## Exercise instructions
Your reply should contain every record, restated word for word.
── Records
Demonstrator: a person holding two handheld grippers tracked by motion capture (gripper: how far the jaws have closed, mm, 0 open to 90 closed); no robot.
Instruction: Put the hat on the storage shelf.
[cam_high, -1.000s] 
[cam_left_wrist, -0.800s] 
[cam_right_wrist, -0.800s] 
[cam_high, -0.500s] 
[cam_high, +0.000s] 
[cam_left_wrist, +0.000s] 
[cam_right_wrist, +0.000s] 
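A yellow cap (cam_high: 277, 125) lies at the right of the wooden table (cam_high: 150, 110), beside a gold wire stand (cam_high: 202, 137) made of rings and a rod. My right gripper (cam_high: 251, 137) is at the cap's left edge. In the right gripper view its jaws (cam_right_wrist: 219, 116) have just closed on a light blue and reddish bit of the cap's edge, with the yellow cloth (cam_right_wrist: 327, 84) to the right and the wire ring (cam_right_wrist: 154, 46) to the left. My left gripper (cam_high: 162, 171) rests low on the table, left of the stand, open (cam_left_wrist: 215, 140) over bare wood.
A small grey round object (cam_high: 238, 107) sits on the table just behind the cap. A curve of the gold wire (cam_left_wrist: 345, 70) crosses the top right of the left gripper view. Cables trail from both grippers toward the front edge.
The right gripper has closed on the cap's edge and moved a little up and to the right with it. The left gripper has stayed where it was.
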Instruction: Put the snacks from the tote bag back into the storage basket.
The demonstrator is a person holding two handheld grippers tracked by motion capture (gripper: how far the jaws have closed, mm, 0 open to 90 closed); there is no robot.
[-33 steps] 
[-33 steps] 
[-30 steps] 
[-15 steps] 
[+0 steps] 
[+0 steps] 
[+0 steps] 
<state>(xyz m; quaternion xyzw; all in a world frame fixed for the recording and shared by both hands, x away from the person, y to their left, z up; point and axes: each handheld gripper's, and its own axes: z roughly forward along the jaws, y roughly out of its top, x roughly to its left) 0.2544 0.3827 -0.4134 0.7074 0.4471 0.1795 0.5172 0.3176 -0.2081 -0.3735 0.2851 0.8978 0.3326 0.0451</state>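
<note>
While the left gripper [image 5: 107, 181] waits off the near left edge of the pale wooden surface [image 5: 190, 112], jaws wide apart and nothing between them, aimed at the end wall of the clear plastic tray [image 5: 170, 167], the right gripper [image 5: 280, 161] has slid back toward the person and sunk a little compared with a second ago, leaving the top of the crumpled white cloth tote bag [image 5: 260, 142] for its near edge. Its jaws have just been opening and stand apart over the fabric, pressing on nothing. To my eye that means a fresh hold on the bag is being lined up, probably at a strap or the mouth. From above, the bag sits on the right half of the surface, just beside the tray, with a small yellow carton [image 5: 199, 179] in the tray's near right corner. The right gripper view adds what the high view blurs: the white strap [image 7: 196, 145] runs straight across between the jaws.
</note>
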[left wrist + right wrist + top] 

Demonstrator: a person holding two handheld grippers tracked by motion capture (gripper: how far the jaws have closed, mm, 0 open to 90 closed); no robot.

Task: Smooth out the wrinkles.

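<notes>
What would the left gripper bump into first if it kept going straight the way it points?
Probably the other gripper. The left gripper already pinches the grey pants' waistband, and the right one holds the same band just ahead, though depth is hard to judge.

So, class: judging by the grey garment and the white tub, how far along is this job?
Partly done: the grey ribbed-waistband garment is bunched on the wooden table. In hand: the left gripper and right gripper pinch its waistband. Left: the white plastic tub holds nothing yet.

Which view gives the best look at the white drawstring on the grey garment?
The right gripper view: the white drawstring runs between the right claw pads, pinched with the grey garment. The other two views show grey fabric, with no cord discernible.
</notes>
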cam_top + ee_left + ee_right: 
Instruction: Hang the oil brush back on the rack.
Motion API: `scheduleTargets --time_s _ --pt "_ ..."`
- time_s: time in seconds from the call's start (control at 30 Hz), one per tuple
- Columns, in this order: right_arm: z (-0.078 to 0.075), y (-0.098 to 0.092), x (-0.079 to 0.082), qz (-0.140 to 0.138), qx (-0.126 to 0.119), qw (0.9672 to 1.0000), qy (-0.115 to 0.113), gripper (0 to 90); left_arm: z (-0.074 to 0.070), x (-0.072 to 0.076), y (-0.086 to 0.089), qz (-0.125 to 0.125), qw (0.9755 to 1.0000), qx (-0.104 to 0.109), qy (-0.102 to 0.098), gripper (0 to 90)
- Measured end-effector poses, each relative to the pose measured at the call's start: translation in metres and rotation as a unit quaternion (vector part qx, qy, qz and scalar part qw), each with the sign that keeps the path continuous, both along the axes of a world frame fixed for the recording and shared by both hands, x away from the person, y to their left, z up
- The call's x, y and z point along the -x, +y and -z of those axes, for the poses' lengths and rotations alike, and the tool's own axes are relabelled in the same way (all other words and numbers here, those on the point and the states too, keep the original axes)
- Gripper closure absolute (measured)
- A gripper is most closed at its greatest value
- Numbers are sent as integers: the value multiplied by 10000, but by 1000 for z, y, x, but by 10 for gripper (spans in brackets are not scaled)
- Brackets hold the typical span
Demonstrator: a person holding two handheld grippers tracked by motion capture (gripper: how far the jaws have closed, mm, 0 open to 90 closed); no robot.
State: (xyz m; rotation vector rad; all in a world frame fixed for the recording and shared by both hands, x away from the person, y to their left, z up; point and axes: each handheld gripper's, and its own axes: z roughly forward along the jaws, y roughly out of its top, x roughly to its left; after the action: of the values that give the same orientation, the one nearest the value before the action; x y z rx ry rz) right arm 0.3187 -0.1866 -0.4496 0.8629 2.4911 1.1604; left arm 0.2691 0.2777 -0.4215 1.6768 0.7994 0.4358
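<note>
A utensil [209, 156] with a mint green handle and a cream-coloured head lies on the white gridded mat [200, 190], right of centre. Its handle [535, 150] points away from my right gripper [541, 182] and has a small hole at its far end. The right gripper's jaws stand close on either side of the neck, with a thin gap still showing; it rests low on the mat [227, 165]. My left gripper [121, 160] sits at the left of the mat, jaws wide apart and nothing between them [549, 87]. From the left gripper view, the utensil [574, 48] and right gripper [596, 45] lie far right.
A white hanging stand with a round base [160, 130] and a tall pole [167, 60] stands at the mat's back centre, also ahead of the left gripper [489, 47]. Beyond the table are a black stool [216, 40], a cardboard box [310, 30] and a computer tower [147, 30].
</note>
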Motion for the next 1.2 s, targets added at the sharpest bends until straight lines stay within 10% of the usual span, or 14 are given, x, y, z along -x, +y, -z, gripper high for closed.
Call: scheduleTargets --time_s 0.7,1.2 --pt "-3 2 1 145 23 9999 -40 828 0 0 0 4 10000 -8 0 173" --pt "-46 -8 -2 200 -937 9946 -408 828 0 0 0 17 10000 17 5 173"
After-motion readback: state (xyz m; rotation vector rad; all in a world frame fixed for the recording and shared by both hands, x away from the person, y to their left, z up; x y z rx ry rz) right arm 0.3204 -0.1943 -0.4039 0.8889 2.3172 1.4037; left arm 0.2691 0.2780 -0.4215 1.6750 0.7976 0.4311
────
## Answer to this task
Demonstrator: a person holding two handheld grippers tracked by motion capture (gripper: how far the jaws have closed, mm, 0 open to 90 closed); no robot.
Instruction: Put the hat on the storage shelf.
[cam_high, -1.000s] 
[cam_left_wrist, -0.800s] 
[cam_right_wrist, -0.800s] 
[cam_high, -0.500s] 
[cam_high, +0.000s] 
[cam_left_wrist, +0.000s] 
[cam_right_wrist, +0.000s] 
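A yellow cap (cam_high: 277, 125) lies at the right of the wooden table (cam_high: 150, 110), beside a gold wire stand (cam_high: 202, 137) made of rings and a rod. My right gripper (cam_high: 251, 137) is at the cap's left edge. In the right gripper view its jaws (cam_right_wrist: 219, 116) have just closed on a light blue and reddish bit of the cap's edge, with the yellow cloth (cam_right_wrist: 327, 84) to the right and the wire ring (cam_right_wrist: 154, 46) to the left. My left gripper (cam_high: 162, 171) rests low on the table, left of the stand, open (cam_left_wrist: 215, 140) over bare wood.
A small grey round object (cam_high: 238, 107) sits on the table just behind the cap. A curve of the gold wire (cam_left_wrist: 345, 70) crosses the top right of the left gripper view. Cables trail from both grippers toward the front edge.
The right gripper has closed on the cap's edge and moved a little up and to the right with it. The left gripper has stayed where it was.
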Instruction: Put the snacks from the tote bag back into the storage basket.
The demonstrator is a person holding two handheld grippers tracked by motion capture (gripper: how far the jaws have closed, mm, 0 open to 90 closed); there is no robot.
[-33 steps] 
[-33 steps] 
[-30 steps] 
[-15 steps] 
[+0 steps] 
[+0 steps] 
[+0 steps] 
<state>(xyz m; quaternion xyzw; all in a world frame fixed for the recording and shared by both hands, x away from the person, y to their left, z up; point and axes: each handheld gripper's, and its own axes: z roughly forward along the jaws, y roughly out of its top, x roughly to its left) 0.2544 0.3827 -0.4134 0.7074 0.4471 0.1795 0.5172 0.3176 -0.2081 -0.3735 0.2851 0.8978 0.3326 0.0451</state>
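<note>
While the left gripper [image 5: 107, 181] waits off the near left edge of the pale wooden surface [image 5: 190, 112], jaws wide apart and nothing between them, aimed at the end wall of the clear plastic tray [image 5: 170, 167], the right gripper [image 5: 280, 161] has slid back toward the person and sunk a little compared with a second ago, leaving the top of the crumpled white cloth tote bag [image 5: 260, 142] for its near edge. Its jaws have just been opening and stand apart over the fabric, pressing on nothing. To my eye that means a fresh hold on the bag is being lined up, probably at a strap or the mouth. From above, the bag sits on the right half of the surface, just beside the tray, with a small yellow carton [image 5: 199, 179] in the tray's near right corner. The right gripper view adds what the high view blurs: the white strap [image 7: 196, 145] runs straight across between the jaws.
</note>
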[left wrist + right wrist + top] 

Demonstrator: a person holding two handheld grippers tracked by motion capture (gripper: how far the jaws have closed, mm, 0 open to 90 closed); no robot.

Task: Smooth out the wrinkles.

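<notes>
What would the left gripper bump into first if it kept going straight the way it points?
Probably the other gripper. The left gripper already pinches the grey pants' waistband, and the right one holds the same band just ahead, though depth is hard to judge.

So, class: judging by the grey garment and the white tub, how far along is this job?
Partly done: the grey ribbed-waistband garment is bunched on the wooden table. In hand: the left gripper and right gripper pinch its waistband. Left: the white plastic tub holds nothing yet.

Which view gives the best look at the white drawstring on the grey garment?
The right gripper view: the white drawstring runs between the right claw pads, pinched with the grey garment. The other two views show grey fabric, with no cord discernible.
</notes>
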cam_top + ee_left + ee_right: 
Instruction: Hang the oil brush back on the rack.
Motion API: `scheduleTargets --time_s _ --pt "_ ..."`
- time_s: time in seconds from the call's start (control at 30 Hz), one per tuple
- Columns, in this order: right_arm: z (-0.078 to 0.075), y (-0.098 to 0.092), x (-0.079 to 0.082), qz (-0.140 to 0.138), qx (-0.126 to 0.119), qw (0.9672 to 1.0000), qy (-0.115 to 0.113), gripper (0 to 90); left_arm: z (-0.074 to 0.070), x (-0.072 to 0.076), y (-0.086 to 0.089), qz (-0.125 to 0.125), qw (0.9755 to 1.0000), qx (-0.104 to 0.109), qy (-0.102 to 0.098), gripper (0 to 90)
- Measured end-effector poses, each relative to the pose measured at the call's start: translation in metres and rotation as a unit quaternion (vector part qx, qy, qz and scalar part qw), each with the sign that keeps the path continuous, both along the axes of a world frame fixed for the recording and shared by both hands, x away from the person, y to their left, z up
- The call's x, y and z point along the -x, +y and -z of those axes, for the poses' lengths and rotations alike, and the tool's own axes are relabelled in the same way (all other words and numbers here, those on the point and the states too, keep the original axes)
- Gripper closure absolute (measured)
- A gripper is most closed at its greatest value
- Numbers are sent as integers: the value multiplied by 10000, but by 1000 for z, y, x, but by 10 for gripper (spans in brackets are not scaled)
- Brackets hold the typical span
Demonstrator: a person holding two handheld grippers tracked by motion capture (gripper: how far the jaws have closed, mm, 0 open to 90 closed); no robot.
State: (xyz m; rotation vector rad; all in a world frame fixed for the recording and shared by both hands, x away from the person, y to their left, z up; point and axes: each handheld gripper's, and its own axes: z roughly forward along the jaws, y roughly out of its top, x roughly to its left; after the action: of the values that give the same orientation, the one nearest the value before the action; x y z rx ry rz) right arm 0.3187 -0.1866 -0.4496 0.8629 2.4911 1.1604; left arm 0.2691 0.2777 -0.4215 1.6768 0.7994 0.4358
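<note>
A utensil [209, 156] with a mint green handle and a cream-coloured head lies on the white gridded mat [200, 190], right of centre. Its handle [535, 150] points away from my right gripper [541, 182] and has a small hole at its far end. The right gripper's jaws stand close on either side of the neck, with a thin gap still showing; it rests low on the mat [227, 165]. My left gripper [121, 160] sits at the left of the mat, jaws wide apart and nothing between them [549, 87]. From the left gripper view, the utensil [574, 48] and right gripper [596, 45] lie far right.
A white hanging stand with a round base [160, 130] and a tall pole [167, 60] stands at the mat's back centre, also ahead of the left gripper [489, 47]. Beyond the table are a black stool [216, 40], a cardboard box [310, 30] and a computer tower [147, 30].
</note>
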Motion for the next 1.2 s, targets added at the sharpest bends until straight lines stay within 10% of the usual span, or 14 are given, x, y, z along -x, +y, -z, gripper high for closed.
Call: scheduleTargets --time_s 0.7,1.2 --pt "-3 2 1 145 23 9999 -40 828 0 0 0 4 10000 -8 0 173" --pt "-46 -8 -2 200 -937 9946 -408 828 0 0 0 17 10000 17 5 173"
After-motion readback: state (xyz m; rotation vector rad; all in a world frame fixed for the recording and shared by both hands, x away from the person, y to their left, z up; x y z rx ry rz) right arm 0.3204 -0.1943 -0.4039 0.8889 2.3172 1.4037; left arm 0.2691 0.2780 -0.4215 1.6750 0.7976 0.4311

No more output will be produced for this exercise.